_What the exercise asks:_ Each line of the entries below that holds "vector" is needed, copied in full.

_Input material:_

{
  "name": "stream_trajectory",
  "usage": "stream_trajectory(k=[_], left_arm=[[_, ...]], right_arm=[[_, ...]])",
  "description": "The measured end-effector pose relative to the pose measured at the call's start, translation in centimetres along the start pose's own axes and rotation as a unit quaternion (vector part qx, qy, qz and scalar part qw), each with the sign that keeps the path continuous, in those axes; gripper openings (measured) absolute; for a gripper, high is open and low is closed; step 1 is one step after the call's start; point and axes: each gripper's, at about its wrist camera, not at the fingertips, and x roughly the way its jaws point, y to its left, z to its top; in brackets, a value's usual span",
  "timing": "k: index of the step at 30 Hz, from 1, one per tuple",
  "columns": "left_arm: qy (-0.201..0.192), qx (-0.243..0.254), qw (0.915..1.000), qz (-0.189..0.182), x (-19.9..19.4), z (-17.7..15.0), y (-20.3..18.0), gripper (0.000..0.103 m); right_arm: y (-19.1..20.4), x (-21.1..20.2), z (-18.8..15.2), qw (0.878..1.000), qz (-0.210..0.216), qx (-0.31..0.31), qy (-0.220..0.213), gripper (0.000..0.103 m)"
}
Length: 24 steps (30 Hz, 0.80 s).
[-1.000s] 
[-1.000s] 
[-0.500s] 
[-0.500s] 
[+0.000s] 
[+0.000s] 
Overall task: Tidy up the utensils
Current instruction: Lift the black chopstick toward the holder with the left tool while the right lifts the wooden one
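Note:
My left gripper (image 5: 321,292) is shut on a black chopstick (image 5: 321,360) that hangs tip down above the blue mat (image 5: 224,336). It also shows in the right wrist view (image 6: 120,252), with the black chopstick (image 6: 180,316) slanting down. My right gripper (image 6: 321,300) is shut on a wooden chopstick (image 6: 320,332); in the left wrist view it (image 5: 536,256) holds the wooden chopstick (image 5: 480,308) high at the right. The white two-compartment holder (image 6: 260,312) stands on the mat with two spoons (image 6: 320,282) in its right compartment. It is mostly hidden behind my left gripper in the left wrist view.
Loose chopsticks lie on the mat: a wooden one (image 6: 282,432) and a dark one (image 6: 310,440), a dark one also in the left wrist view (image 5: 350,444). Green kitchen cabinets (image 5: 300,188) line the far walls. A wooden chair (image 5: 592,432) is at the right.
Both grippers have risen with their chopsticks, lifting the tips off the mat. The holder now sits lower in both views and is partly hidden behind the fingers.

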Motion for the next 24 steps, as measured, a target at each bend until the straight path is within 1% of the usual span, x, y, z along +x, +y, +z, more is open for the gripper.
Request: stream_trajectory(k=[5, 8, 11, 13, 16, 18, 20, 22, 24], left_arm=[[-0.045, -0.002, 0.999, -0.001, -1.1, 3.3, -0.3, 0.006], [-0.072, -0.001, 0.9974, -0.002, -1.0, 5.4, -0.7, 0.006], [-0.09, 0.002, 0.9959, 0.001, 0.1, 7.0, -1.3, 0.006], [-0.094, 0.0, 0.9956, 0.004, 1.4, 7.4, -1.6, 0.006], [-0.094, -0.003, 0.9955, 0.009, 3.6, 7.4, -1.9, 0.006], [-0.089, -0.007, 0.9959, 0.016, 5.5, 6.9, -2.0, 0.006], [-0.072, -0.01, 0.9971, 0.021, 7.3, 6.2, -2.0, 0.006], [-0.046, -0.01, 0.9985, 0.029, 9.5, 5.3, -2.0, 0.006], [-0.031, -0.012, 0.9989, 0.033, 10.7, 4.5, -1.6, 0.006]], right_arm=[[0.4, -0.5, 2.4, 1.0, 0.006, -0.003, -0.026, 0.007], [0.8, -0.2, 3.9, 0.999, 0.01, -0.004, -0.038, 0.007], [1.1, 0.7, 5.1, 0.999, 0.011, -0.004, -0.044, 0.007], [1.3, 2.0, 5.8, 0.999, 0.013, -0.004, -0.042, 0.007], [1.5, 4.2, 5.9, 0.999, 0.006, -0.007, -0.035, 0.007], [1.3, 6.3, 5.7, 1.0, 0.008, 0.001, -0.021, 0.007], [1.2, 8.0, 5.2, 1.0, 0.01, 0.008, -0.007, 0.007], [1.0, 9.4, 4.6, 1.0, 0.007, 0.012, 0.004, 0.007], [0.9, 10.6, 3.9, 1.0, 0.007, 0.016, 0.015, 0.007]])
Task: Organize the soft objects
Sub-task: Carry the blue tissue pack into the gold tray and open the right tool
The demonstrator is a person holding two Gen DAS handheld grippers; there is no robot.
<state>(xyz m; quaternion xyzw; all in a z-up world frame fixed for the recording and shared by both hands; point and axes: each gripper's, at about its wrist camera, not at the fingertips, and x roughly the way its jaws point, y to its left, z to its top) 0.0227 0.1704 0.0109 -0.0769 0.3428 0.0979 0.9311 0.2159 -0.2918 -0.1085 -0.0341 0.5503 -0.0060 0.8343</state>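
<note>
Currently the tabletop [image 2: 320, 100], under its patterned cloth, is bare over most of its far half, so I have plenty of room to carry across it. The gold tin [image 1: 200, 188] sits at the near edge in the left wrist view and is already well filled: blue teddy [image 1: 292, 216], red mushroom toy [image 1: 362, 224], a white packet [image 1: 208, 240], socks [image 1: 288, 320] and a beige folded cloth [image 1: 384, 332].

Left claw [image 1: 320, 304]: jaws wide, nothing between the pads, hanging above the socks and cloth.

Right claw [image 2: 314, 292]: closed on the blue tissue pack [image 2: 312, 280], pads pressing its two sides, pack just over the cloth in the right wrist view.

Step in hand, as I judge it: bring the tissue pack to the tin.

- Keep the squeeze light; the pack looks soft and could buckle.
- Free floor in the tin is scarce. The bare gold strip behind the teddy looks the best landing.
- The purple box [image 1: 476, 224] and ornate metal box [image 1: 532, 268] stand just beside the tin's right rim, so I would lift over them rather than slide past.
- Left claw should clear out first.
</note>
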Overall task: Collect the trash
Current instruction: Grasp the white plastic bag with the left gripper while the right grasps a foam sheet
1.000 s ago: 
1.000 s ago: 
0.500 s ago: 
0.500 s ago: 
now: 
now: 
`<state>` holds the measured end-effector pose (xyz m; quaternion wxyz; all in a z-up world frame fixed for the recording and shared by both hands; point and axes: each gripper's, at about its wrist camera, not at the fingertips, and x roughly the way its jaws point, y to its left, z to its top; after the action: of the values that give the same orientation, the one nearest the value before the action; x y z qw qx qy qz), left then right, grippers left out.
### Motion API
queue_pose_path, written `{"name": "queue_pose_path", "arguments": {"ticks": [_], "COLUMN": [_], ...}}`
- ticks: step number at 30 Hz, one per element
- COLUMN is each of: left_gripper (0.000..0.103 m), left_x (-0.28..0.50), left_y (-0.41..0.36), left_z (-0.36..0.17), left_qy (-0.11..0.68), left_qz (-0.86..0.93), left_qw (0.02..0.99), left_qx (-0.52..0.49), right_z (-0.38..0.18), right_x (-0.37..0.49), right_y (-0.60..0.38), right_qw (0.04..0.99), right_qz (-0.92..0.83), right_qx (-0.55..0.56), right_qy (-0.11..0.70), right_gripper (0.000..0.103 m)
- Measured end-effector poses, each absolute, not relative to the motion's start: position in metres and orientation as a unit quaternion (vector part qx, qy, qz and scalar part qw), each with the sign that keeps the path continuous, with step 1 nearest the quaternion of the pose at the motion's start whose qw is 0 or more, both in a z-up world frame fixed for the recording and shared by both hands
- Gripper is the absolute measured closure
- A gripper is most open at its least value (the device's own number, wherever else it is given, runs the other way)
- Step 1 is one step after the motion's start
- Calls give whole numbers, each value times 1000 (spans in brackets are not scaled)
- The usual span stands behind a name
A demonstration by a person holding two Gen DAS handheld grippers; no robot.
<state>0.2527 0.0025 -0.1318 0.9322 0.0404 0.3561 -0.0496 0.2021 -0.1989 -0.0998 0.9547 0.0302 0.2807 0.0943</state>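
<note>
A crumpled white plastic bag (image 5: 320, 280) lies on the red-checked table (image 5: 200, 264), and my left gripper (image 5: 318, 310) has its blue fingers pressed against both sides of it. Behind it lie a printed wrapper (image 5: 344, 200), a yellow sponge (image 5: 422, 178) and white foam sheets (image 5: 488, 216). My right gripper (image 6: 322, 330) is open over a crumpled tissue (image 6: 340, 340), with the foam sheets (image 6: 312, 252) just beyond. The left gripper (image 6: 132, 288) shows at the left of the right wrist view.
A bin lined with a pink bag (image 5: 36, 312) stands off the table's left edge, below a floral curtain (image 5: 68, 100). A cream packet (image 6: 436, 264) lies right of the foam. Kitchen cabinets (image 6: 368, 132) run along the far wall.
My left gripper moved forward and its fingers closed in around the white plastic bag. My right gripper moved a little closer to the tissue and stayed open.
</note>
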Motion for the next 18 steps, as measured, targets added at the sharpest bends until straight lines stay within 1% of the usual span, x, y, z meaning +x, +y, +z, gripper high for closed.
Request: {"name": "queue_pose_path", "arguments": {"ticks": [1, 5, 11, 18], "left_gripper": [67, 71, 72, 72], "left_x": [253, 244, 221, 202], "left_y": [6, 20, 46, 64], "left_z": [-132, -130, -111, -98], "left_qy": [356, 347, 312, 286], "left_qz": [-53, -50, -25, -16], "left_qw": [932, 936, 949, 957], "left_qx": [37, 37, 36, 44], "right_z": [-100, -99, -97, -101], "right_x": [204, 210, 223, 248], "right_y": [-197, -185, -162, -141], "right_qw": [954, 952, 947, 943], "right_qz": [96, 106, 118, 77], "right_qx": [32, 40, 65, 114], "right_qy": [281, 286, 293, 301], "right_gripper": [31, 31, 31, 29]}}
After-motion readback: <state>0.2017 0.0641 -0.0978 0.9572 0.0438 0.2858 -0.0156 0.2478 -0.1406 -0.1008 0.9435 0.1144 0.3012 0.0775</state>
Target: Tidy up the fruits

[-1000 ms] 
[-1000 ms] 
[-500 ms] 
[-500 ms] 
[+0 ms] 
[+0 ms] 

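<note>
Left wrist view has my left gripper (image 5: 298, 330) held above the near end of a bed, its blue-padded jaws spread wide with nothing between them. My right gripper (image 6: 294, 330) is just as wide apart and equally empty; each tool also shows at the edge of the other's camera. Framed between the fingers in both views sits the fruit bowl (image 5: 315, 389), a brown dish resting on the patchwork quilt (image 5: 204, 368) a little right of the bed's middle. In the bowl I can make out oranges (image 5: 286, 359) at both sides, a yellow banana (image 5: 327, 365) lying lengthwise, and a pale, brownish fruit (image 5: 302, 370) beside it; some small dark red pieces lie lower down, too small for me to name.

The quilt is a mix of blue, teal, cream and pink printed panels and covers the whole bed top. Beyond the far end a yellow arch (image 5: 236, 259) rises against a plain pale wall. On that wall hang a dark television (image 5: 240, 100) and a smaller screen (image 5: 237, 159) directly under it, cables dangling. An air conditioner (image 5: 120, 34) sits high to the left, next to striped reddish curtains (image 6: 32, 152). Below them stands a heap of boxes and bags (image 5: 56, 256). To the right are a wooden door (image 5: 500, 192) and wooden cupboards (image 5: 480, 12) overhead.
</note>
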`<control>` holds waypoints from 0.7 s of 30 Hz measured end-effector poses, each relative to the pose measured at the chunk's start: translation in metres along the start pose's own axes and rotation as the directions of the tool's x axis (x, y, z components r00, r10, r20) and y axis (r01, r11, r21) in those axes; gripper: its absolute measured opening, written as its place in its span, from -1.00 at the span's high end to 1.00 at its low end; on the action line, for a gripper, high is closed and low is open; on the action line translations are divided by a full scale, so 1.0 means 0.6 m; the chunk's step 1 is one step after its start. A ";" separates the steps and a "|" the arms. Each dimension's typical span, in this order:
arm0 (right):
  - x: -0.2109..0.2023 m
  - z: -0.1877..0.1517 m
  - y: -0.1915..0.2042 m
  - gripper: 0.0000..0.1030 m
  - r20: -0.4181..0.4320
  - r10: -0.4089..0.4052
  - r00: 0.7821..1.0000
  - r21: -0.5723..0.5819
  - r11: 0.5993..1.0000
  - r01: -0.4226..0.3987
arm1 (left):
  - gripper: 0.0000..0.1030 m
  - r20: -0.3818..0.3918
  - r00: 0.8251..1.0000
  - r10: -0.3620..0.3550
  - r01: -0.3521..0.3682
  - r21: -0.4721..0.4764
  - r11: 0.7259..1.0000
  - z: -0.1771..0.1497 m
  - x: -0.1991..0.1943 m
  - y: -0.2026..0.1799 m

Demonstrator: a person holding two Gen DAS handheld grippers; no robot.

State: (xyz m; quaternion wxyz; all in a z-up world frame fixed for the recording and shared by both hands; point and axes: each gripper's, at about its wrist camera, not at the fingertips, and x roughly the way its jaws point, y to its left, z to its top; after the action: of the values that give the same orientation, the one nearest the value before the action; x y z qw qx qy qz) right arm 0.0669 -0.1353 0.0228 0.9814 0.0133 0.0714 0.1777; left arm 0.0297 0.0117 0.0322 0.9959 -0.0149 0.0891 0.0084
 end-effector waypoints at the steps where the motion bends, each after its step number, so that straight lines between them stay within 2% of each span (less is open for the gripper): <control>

_Solution to the exercise:_
  "description": "The measured end-effector pose relative to the pose measured at the call's start, translation in centimetres along the start pose's own axes and rotation as a unit quaternion (vector part qx, qy, qz and scalar part qw), each with the sign that keeps the path continuous, in those axes; gripper openings (measured) absolute; for a gripper, high is open and low is closed; step 1 is one step after the call's start; point and axes: each gripper's, at about its wrist camera, not at the fingertips, and x roughly the way its jaws point, y to its left, z to its top; in brackets, a value's usual span",
- Measured end-effector poses, each absolute, not relative to the motion's start: position in metres and orientation as a unit quaternion (vector part qx, qy, qz and scalar part qw), each with the sign that keeps the path continuous, with step 1 nearest the quaternion of the pose at the motion's start whose qw is 0 or more, both in a z-up world frame fixed for the recording and shared by both hands

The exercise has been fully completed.